July 11, 2017 by Canadian Underwriter
The government of Ontario has announced increased maximum fines for individuals and corporations for starting forest fires.
If found responsible, individuals can now be fined up to $25,000 for starting a forest fire, Ontario’s Ministry of Natural Resources and Forestry said in a press release on Friday. Fines for corporations can go up to $500,000. “These increased maximum fines will help deter human-started fires,” the ministry suggested in the release. “These updated fines will bring Ontario in line with other provincial jurisdictions,” the ministry reported, adding that the last time maximum forest fire-related fines were updated was in 1968.
Fire management in Ontario costs on average $130 million per year.

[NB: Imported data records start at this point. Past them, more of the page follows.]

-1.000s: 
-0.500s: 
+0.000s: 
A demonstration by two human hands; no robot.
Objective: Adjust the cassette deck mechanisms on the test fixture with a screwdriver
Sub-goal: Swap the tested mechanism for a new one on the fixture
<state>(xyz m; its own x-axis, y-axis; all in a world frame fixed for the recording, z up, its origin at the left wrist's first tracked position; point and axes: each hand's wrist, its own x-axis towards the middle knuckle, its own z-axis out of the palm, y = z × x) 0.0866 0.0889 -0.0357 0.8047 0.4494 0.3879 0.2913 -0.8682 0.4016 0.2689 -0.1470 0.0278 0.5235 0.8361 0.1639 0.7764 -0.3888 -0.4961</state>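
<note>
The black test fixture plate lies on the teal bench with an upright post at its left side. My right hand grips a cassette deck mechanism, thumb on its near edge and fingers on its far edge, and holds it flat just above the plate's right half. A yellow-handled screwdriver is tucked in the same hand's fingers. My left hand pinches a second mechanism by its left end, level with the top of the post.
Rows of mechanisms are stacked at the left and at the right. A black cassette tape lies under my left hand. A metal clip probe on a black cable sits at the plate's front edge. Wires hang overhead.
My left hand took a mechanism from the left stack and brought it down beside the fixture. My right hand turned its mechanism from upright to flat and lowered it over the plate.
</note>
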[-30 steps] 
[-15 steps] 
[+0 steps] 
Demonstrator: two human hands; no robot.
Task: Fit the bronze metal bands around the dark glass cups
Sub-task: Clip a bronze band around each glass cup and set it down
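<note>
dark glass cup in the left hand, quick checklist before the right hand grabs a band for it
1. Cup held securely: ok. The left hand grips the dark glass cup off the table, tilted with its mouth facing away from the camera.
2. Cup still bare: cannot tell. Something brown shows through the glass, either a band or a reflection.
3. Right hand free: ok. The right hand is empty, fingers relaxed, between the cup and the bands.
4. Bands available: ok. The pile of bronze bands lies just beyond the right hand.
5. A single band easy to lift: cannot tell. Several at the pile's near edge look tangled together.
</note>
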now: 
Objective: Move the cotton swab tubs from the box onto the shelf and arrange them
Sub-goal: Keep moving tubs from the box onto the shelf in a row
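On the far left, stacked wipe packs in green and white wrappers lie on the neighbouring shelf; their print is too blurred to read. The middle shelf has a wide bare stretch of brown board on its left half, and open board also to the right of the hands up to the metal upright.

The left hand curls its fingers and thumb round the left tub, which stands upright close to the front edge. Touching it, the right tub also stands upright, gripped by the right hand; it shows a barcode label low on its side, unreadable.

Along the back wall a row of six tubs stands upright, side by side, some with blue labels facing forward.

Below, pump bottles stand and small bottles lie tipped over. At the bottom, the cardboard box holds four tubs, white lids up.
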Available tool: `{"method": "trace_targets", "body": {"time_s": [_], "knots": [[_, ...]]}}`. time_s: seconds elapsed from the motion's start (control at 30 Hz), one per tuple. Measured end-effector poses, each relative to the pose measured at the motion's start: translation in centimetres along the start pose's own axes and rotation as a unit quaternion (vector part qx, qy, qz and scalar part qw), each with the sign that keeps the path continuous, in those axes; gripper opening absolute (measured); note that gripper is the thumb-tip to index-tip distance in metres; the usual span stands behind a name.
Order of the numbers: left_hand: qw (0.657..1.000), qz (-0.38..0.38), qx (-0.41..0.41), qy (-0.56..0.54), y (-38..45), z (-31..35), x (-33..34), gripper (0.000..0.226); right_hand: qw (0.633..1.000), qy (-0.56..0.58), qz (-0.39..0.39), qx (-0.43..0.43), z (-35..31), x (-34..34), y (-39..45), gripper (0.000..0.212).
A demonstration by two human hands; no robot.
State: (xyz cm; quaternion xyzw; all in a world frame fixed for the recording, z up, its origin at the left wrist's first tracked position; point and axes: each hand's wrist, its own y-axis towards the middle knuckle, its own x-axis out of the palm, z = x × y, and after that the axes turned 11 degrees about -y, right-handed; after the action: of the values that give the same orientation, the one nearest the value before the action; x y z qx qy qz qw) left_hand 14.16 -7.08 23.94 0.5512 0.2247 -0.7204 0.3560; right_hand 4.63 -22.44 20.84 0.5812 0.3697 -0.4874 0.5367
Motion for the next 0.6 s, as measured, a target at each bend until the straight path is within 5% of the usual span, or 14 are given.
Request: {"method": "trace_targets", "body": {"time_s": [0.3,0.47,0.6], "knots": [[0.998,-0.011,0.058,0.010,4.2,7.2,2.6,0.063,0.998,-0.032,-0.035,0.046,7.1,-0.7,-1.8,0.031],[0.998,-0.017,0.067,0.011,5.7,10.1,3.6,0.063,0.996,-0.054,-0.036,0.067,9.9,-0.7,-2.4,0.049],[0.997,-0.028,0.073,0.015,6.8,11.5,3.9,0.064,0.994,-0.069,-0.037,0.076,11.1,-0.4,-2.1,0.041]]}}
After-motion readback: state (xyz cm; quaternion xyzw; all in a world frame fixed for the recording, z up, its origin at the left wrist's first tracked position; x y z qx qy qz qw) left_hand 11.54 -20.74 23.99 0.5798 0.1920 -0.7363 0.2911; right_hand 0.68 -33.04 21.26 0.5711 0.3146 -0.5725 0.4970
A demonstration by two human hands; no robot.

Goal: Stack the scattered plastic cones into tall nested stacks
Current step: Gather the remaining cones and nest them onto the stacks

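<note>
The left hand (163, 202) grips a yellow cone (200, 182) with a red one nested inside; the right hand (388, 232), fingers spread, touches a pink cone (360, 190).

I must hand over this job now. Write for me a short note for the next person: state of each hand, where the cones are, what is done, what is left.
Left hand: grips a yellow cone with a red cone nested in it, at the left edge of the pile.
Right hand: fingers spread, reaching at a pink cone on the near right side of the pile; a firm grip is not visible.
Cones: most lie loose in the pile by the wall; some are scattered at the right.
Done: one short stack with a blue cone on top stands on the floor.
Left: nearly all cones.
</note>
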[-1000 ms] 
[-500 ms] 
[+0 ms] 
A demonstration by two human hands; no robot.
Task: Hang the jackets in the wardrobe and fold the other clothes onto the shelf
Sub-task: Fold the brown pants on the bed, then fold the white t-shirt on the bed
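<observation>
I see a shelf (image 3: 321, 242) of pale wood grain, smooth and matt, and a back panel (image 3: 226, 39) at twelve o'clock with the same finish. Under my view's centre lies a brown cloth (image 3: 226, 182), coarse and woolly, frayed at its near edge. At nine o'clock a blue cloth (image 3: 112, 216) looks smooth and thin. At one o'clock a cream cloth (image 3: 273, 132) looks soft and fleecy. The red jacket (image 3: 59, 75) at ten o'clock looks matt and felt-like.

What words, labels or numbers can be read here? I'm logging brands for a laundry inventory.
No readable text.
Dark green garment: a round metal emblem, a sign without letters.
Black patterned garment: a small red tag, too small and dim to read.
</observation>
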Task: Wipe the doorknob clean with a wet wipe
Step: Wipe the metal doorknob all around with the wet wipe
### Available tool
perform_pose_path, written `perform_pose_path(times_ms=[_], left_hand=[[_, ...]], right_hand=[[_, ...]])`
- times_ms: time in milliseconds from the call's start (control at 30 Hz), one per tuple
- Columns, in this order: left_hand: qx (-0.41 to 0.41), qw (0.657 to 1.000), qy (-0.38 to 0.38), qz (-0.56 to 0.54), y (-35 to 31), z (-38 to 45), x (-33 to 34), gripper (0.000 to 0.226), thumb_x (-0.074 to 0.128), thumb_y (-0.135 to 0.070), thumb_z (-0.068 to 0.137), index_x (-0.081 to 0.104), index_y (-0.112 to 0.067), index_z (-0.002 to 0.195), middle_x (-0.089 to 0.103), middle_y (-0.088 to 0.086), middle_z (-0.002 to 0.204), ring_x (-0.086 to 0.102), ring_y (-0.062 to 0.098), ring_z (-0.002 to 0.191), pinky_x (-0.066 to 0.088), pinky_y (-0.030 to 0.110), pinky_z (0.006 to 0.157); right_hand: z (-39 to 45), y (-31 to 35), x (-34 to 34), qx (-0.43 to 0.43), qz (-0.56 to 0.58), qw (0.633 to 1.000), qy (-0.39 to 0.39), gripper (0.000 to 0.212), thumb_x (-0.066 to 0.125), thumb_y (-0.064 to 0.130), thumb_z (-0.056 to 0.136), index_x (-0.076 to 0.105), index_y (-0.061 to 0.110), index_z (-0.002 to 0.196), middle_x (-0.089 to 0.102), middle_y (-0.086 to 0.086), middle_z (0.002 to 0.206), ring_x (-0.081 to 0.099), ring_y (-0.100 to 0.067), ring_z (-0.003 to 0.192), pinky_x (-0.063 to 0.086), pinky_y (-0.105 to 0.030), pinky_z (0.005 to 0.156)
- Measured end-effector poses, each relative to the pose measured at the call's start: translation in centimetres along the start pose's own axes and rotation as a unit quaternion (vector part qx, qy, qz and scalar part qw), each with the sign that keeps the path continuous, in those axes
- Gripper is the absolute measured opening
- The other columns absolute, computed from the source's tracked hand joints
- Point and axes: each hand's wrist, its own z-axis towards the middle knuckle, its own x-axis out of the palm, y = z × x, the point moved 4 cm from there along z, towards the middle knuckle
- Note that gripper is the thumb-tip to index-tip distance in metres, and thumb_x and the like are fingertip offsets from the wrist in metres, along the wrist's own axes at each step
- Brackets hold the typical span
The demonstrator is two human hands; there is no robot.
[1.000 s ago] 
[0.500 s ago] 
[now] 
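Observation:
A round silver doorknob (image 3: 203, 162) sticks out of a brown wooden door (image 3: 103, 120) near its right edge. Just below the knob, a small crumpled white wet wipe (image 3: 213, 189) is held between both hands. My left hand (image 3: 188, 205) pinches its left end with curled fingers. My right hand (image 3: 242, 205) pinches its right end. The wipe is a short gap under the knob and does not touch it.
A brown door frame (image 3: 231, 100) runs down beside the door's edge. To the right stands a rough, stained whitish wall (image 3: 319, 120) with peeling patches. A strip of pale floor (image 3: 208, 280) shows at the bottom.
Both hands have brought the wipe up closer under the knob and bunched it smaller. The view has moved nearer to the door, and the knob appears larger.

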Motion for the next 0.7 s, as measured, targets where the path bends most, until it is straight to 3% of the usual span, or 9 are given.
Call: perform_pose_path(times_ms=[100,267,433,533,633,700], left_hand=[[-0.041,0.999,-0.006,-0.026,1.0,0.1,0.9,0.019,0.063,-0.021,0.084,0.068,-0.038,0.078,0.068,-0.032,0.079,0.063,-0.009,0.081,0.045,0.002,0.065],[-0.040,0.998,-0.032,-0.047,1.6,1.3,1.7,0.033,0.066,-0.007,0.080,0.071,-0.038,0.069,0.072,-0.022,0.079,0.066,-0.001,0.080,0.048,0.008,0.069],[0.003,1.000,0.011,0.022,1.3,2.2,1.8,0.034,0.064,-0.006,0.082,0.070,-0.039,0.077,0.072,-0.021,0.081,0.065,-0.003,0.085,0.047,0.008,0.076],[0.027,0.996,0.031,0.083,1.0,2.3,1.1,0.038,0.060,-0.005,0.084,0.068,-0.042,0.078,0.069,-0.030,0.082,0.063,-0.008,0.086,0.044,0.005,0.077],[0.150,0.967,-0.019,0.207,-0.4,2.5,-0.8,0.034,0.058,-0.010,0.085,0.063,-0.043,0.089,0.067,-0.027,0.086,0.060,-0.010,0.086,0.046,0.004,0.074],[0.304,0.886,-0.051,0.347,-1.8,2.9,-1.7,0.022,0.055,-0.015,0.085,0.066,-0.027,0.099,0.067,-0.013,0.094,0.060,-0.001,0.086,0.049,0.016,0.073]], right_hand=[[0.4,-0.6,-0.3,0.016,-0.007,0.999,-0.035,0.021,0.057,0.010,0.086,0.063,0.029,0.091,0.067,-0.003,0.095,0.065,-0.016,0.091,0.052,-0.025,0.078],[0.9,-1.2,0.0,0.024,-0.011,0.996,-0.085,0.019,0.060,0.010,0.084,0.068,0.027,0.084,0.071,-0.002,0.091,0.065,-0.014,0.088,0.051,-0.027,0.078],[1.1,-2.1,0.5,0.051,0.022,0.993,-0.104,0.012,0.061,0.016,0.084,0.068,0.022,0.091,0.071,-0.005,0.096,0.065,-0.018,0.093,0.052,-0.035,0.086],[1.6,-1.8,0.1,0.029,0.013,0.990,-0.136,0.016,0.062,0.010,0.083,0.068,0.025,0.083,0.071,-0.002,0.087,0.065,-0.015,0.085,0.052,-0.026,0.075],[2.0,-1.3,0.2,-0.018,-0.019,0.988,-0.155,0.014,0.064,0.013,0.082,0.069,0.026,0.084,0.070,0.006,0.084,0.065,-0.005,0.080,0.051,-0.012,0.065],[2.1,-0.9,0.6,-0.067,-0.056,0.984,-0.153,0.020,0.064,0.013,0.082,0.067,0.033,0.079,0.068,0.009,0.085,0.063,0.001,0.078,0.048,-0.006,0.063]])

According to the natural resources and forestry ministry, approximately half of all forest fires are started by people, and can cause considerable risk to public safety, expensive property damage and have broader impact on communities and regional industry. Healthy, sustainably managed forests also play an important role in moderating impacts associated with climate change, the release said.
The Forest Fires Prevention Act only applies to the Fire Region identified in the act. This area excludes southern Ontario except for northern parts of Midhurst, Peterborough and Kemptville districts.
“We all have a role in preventing wildland fires, and with this change, we can ensure those who start the fires pay their fair share,” Kathryn McGarry, Minister of Natural Resources and Forestry, said in the release. “Our government is committed to protecting the people and resources of Ontario, and reducing the risk of human-cause forest fires.”
Forest fire seasons last from April 1 to October 31. Background information from the ministry said that to date in 2017, there have been 132 fires. Last year, there were 384 fires; the 10-year average is 404 fires.